§ **About this exercise**
The whole listing needs to be written out exactly, except for any images.

§ **Recorded information**

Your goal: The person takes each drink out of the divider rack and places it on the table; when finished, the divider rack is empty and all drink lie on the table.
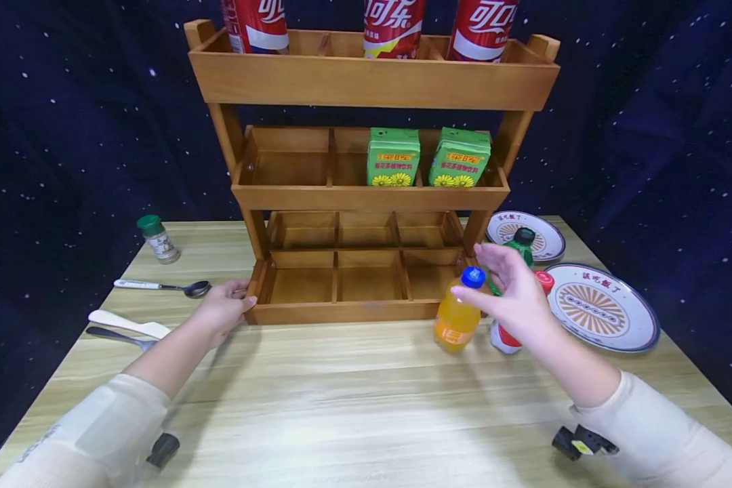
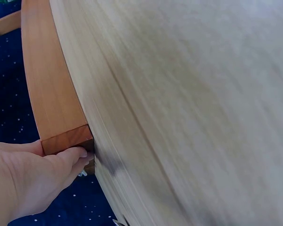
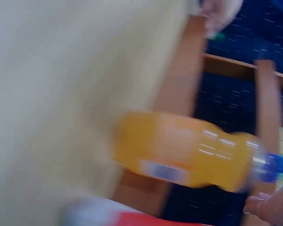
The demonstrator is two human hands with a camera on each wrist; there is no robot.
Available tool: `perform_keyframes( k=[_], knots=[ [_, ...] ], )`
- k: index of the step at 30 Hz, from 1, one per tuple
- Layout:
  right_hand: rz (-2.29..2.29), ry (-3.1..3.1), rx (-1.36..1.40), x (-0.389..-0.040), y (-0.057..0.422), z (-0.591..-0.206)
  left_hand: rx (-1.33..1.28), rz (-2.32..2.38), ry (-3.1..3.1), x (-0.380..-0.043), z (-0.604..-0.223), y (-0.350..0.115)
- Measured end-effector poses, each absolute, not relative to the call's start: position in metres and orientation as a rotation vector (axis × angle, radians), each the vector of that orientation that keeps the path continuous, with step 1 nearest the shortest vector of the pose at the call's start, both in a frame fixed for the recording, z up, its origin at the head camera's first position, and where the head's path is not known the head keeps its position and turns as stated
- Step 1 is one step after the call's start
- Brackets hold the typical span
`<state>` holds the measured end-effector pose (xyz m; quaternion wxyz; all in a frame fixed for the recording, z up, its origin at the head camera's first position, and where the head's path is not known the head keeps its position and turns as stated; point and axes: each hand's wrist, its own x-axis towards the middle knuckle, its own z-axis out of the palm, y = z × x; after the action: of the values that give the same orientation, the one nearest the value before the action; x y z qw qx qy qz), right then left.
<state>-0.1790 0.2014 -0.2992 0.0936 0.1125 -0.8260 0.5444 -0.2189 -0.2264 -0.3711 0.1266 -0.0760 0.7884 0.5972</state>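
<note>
Head view, left hand: grips rack at lower left corner.
Right hand: fingers extended, holding nothing, beside orange bottle.

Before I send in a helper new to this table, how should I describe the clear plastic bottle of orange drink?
Start at the brown wooden tiered rack and look at its bottom right front corner. The clear plastic bottle is there, near the person's right hand. Its orange colour and blue cap set it apart from the red-capped bottle and green bottle nearby.
</note>
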Motion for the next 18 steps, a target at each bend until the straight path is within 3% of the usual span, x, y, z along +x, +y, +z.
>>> perform_keyframes(
  k=[9, 18],
  knots=[
    [1.538, -2.325, 0.338, -0.223, 0.205, -0.211, -0.205, 1.745, 2.285, -0.219, -0.371, -0.227],
    [1.511, -2.520, 0.310, -0.281, 0.199, -0.195, -0.207, 1.767, 2.289, -0.220, -0.373, -0.226]
  ],
)
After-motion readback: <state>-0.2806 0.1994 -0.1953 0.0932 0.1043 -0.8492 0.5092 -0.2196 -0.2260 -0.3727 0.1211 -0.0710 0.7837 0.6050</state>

§ **Solution to the exercise**
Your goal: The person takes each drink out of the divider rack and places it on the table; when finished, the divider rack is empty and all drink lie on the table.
The demonstrator is two human hands with a camera on each wrist; there is no robot.
Available tool: `perform_keyframes( k=[_], knots=[ [_, ...] ], )`
- k: index of the step at 30 Hz, from 1, one per tuple
- Layout:
  right_hand: rz (-2.29..2.29), ry (-3.1..3.1), rx (-1.36..1.40), x (-0.389..-0.040), y (-0.057..0.422), z (-0.591..-0.206)
  left_hand: rx (-1.33..1.28), rz (-2.32..2.38), ry (-3.1..3.1), x (-0.380..-0.043), z (-0.604..-0.223), y (-0.350..0.115)
- Measured end-effector poses, each absolute, not relative to the call's start: position in metres and orientation as a rotation vector (axis × angle, radians), each the vector of that orientation that keeps the path continuous, with step 1 nearest the shortest vector of the pose at the call's start, both in a frame fixed for the recording, z up, its origin at the head camera's first position, and where the head's path is not known the head keeps its position and turns as stated
- Step 1 is one step after the call's start
- Brackets hold the typical span
`<state>` holds the measured end-effector pose (xyz m; quaternion wxyz; all in a frame fixed for the recording, z up, its origin at the head camera's first position, and where the head's path is not known the head keeps its position and turns as stated; point and axes: each hand's wrist, its own x-axis towards the middle knuckle, its own z-axis out of the palm, y = z × x; after the action: of the values that give the same orientation, the one nearest the value before the action; x y z qw qx qy qz), right then left.
<state>-0.1790 0.2014 -0.2992 0.0936 0.1125 -0.8260 0.5444 -0.2189 -0.2264 -0.3711 0.1266 -0.0760 0.7884 0.5972</state>
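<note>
Head view, left hand: grips rack at lower left corner.
Right hand: fingers extended, holding nothing, beside orange bottle.

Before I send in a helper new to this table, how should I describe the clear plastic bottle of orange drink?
Start at the brown wooden tiered rack and look at its bottom right front corner. The clear plastic bottle is there, near the person's right hand. Its orange colour and blue cap set it apart from the red-capped bottle and green bottle nearby.
</note>
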Motion for the next 18 steps, a target at each bend until the straight path is within 3% of the usual span, x, y, z along +x, +y, +z.
>>> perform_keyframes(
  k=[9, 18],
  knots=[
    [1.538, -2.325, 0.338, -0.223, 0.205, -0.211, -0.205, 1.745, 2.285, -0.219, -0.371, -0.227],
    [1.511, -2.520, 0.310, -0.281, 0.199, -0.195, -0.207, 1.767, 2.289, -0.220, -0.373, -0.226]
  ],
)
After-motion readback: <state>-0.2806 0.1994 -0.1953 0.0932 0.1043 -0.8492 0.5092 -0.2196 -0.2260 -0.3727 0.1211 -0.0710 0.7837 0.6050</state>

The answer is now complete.